Quand je suis dans l'état dans lequel je suis ces jours-ci, on dirait que je perd ma capacité à me projeter dans l'avenir. Ce que je veux dire par là c'est que je me sens mal dans l'instant présent, et pour échapper à cette souffrance j'essais d'imaginer une situation future où je me sentirais bien et heureux. Mais ce faisant, je me vois encore aussi mal dans ma peau même dans les situations que je m'imagine, même lorsque qu'il s'agit de pensées qui, quelques semaines plus tôt à peine, me procuraient beaucoup de plaisir. Alors j'angoisse en réalisant que même lorsque je pense à mon projet de chalet dans la forêt boréale, à une future rencontre avec mes ami(e)s ou avec la collègue avec qui je m'entend si bien, ou à un futur voyage dont je rêve depuis longtemps, ces pensées ne me procurent plus aucun plaisir. Alors je regrette d'avoir tout chambardé dans ma vie, d'avoir traversé la rivière et brûlé le pont derrière moi pour m'enlever toute possibilité de revenir en arrière, mais alors même quand j'essais de m'imaginer de retour dans ma situation précédant ma retraite je me sens mal aussi. Alors j'angoisse encore plus parce que je ne vois plus aucune porte de sortie, aucun moyen de me sentir bien, aucune fuite possible même pas dans mes pensées, même pas dans mon imagination.

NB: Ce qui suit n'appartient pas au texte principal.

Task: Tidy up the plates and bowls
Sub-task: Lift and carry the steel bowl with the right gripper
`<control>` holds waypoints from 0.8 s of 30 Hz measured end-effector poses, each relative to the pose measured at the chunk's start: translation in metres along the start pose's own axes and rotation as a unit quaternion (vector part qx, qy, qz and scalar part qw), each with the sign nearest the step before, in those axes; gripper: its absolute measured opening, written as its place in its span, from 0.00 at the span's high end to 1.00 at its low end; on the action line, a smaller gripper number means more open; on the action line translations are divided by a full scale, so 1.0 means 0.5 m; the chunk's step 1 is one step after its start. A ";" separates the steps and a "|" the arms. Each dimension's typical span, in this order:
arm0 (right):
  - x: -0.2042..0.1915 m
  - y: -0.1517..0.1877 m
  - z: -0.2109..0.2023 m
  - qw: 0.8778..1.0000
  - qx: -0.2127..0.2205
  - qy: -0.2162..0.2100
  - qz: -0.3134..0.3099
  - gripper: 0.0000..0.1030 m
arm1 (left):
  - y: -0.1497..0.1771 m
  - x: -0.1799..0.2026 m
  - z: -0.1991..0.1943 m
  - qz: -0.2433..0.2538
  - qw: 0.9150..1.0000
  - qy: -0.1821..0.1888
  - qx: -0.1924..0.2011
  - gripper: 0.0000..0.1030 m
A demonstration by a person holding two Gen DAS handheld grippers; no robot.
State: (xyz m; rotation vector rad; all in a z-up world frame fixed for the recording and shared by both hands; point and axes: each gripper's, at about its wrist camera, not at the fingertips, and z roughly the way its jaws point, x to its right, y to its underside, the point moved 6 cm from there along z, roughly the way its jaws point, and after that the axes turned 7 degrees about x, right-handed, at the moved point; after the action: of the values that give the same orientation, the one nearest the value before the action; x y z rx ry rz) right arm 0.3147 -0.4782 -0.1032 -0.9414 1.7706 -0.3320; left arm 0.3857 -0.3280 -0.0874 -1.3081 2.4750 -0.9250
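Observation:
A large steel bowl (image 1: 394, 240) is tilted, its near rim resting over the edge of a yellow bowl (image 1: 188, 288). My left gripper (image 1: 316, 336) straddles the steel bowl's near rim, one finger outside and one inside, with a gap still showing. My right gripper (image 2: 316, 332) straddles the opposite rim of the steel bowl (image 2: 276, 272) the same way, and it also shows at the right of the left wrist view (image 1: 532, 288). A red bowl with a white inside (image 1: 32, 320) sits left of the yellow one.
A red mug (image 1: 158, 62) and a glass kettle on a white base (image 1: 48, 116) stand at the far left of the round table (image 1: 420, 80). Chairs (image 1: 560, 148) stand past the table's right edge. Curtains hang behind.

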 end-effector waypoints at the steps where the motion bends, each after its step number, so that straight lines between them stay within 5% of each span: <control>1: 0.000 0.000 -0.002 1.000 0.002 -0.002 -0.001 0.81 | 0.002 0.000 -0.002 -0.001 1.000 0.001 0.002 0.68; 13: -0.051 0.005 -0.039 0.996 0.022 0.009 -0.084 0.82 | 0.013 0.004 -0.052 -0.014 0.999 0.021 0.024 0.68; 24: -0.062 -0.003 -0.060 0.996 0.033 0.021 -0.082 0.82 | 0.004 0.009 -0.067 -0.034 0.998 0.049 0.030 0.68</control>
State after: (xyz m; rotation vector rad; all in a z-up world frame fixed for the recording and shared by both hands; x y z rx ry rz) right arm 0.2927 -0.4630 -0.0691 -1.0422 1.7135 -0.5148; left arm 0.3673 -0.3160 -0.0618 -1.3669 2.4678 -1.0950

Mais sur le coup, à cause de mon jugement altéré, je ne réalise pas que c'est mon cerveau lui-même qui est défectueux, que ces émotions que je ressens et que cette manière dont je perçois les choses n'est pas réelle; qu'en fait, mon cerveau ne fait que projeter mon malaise actuel sur toutes mes pensées passées, présentes et futures. C'est facile à dire comme ça quand on est dans une petite fenêtre de rémission, mais quand on est en plein dedans c'est vraiment difficile de se "raisonner". J'y arrive quand même partiellement, car c'est une angoisse qui s'auto entretient et s'amplifie elle-même, et malgré tout je réussi assez bien à casser ce cercle vicieux et à empêcher cette angoisse de s'emballer hors de contrôle. C'est pour ça d'ailleurs que cette phase à travers laquelle je passe est bien moins pire que celle du mois d'octobre. Avec un peu de chance, elle sera tout aussi brève.

Jusqu'à la prochaine fois.

N'empêche qu'on s'en pose des questions quand on est dans cet état. Ce que je me suis demandé très souvent c'est à quel moment de ma vie j'ai pris le mauvais tournant qui m'a amené où je suis aujourd'hui. En fouillant pour trouver autre chose je suis tombé sur deux brouillons de lettres que j'avais écrit à Carla. Ça fait vingt-sept ans de cela. La vie dont je lui parle dans ces lettres, et dont je me souviens, était bien différente de ma vie actuelle.

J'ai aussi trouvé beaucoup d'autre choses avec ces lettres. Mais je n'ai pas le goût de vous en parler ce soir. Alors ça ira à demain ou dans les prochains jours. Et ne vous en faites pas trop pour moi. Si il y a une chose que j'ai constaté lorsque je passe à travers ces crises, c'est à quel point elles me semblent majeures et insurmontables quand je les vis, et pourtant exagérées et sommes toute mineures une fois que je les ai traversées.